Julia Enthoven, an experienced female developer who founded her own startup, thinks that the gaps between male and female developers persist in part due to prevalent ideas of what the “typical” software engineer looks like: “I think that if CS continues to be lauded as a haven for antisocial people, the gender imbalance will persist.”
Moreover, she suggests that there continues to be a lack of knowledge regarding real-world applications of coding, “College students think coders spend their time solving theoretical problems, hacking into internet accounts, or building silly games rather than architecting situations to real-world human problems.”
These perception gaps likely translate into ongoing gaps, on the part of both male and female developers, regarding how a successful C- or VP-level software engineer is expected to look, behave, and earn.
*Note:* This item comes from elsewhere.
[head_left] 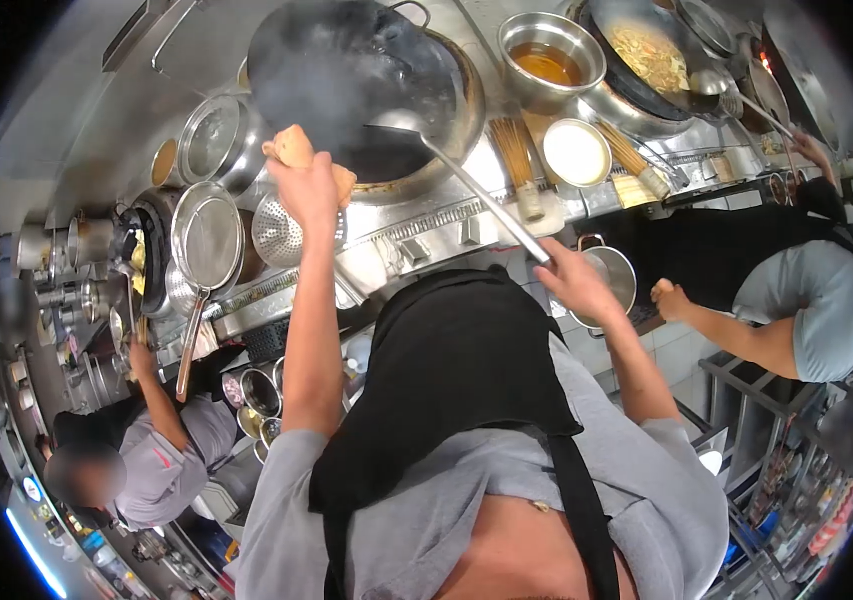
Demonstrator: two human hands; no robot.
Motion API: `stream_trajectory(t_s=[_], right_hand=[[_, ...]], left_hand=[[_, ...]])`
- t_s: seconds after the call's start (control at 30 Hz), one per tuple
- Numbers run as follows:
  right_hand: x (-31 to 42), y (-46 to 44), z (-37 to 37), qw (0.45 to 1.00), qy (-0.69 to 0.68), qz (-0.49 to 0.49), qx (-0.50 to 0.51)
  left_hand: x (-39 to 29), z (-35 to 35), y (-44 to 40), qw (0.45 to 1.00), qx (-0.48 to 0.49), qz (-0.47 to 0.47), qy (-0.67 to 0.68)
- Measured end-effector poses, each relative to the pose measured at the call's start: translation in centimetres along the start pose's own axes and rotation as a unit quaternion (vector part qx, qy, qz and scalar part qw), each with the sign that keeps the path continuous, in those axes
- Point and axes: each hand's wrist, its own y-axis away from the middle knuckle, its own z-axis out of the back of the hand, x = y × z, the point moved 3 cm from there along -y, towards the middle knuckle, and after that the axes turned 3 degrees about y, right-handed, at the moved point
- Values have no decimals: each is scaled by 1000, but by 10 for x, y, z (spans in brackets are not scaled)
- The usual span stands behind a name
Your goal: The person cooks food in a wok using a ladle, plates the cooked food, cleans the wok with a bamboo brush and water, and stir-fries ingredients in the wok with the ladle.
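Note:
My left hand (309, 190) is closed on a folded tan cloth (296, 148) at the near left edge of the wok. The large black wok (347, 60) is tilted on its burner ring (467, 85), and steam or smoke rises from it. My right hand (584, 283) grips the end of a long metal-handled wok utensil (487, 200). Its dark head lies inside the wok, and I cannot tell whether it is a ladle or a spatula. A perforated skimmer (277, 230) lies just below my left hand.
A pot of amber liquid (547, 65), bamboo brushes (515, 150) and a bowl of pale liquid (577, 152) stand right of the wok. Mesh strainers (208, 235) are at left. One co-worker (817, 300) stirs a food-filled wok (647, 60) at right; another person (172, 450) works at left.

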Motion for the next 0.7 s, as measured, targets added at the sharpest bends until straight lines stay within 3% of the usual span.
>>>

Former coder Caroline McCarthy also described this issue, saying “There’s rampant and well-documented sexism and sexual harassment in the technology industry, particularly when it comes to the venture capital sector and male investors both directing their funds toward entrepreneurs who match their perception of what a startup founder should ‘look like.’”
So what do female software engineers expect?
According to user data collected from tech talent on Woo.io’s database, the salary expectation gap for the positions female software engineers seek increases as their level of experience grows (see infographic below). This is the case even though their level of risk-taking at work is equivalent.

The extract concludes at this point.